■ ASSIGNMENT
All of the data must be returned exactly as given.

■ SUPPLIED INFORMATION
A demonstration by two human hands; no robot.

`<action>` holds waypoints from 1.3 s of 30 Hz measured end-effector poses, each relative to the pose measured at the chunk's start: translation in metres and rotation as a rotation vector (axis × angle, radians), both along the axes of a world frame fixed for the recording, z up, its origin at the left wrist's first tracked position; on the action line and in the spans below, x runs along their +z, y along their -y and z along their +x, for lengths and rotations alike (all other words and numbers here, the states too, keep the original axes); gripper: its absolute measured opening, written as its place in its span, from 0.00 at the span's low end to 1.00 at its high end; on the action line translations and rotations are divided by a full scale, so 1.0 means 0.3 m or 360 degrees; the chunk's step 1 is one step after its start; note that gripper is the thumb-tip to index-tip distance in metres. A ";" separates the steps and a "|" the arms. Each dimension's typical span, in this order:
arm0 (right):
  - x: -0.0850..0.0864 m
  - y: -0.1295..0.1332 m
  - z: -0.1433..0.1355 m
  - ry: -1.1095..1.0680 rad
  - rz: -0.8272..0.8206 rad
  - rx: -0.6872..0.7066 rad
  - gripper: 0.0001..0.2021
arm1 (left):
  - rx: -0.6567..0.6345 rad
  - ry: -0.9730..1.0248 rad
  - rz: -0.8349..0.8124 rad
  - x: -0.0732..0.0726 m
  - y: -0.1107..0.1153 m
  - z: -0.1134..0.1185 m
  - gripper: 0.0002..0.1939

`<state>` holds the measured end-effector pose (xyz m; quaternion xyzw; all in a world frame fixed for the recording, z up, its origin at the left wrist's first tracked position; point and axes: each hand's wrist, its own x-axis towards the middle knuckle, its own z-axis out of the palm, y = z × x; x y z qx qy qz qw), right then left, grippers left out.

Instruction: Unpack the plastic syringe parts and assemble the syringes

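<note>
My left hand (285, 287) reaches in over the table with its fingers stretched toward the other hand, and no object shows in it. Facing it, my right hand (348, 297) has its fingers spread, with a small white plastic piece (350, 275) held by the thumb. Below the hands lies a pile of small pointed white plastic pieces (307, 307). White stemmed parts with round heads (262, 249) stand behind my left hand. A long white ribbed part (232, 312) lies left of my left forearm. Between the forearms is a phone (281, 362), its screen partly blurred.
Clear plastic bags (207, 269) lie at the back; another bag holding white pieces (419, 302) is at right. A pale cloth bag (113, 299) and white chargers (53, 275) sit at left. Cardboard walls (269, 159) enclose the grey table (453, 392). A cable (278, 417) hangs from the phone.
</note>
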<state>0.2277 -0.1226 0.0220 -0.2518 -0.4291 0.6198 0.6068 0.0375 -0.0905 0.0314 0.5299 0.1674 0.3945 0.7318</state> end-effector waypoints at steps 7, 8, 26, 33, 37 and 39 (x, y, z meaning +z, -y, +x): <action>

■ EXERCISE RESPONSE
A demonstration by two human hands; no robot.

`<action>` holds waypoints from 1.3 s of 30 Hz measured end-effector poses, each relative to the pose measured at the chunk's start: translation in metres and rotation as a rotation vector (axis × angle, radians), both along the axes of a world frame fixed for the recording, z up, its origin at the left wrist's first tracked position; on the action line and in the spans below, x runs along their +z, y along their -y and z along their +x, for lengths and rotations alike (all other words and numbers here, the states too, keep the original axes); gripper: its absolute measured opening, written as its place in its span, from 0.00 at the span's low end to 1.00 at its high end; on the action line translations and rotations are divided by a full scale, so 1.0 means 0.3 m or 360 degrees; the chunk's step 1 is one step after its start; note that gripper is the thumb-tip to index-tip distance in metres. A ";" separates the steps and a "|" the arms. Each dimension's typical span, in this order:
arm0 (right):
  - x: -0.0850..0.0864 m
  - y: -0.1295..0.1332 m
  - z: -0.1433..0.1355 m
  - ry: -1.1095..1.0680 rad
  - rz: -0.8272..0.8206 rad
  - rx: -0.6872..0.7066 rad
  - gripper: 0.0001..0.2021
arm1 (left):
  - rx: -0.6567..0.6345 rad
  - ry: -0.9730..1.0248 rad
  - rz: -0.8349..0.8124 rad
  - x: -0.0732..0.0726 m
  - y: -0.1107..0.1153 m
  - z: -0.1134..0.1185 m
  - gripper: 0.0002..0.1939

`<state>` holds the measured end-effector pose (xyz m; quaternion xyzw; all in a world frame fixed for the recording, z up, its origin at the left wrist's first tracked position; point and axes: each hand's wrist, its own x-axis towards the middle knuckle, its own z-axis out of the palm, y = z × x; x y z qx qy qz qw), right then left, grippers left out.

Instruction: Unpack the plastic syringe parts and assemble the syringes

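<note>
My left hand (285, 287) reaches in over the table with its fingers stretched toward the other hand, and no object shows in it. Facing it, my right hand (348, 297) has its fingers spread, with a small white plastic piece (350, 275) held by the thumb. Below the hands lies a pile of small pointed white plastic pieces (307, 307). White stemmed parts with round heads (262, 249) stand behind my left hand. A long white ribbed part (232, 312) lies left of my left forearm. Between the forearms is a phone (281, 362), its screen partly blurred.
Clear plastic bags (207, 269) lie at the back; another bag holding white pieces (419, 302) is at right. A pale cloth bag (113, 299) and white chargers (53, 275) sit at left. Cardboard walls (269, 159) enclose the grey table (453, 392). A cable (278, 417) hangs from the phone.
</note>
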<state>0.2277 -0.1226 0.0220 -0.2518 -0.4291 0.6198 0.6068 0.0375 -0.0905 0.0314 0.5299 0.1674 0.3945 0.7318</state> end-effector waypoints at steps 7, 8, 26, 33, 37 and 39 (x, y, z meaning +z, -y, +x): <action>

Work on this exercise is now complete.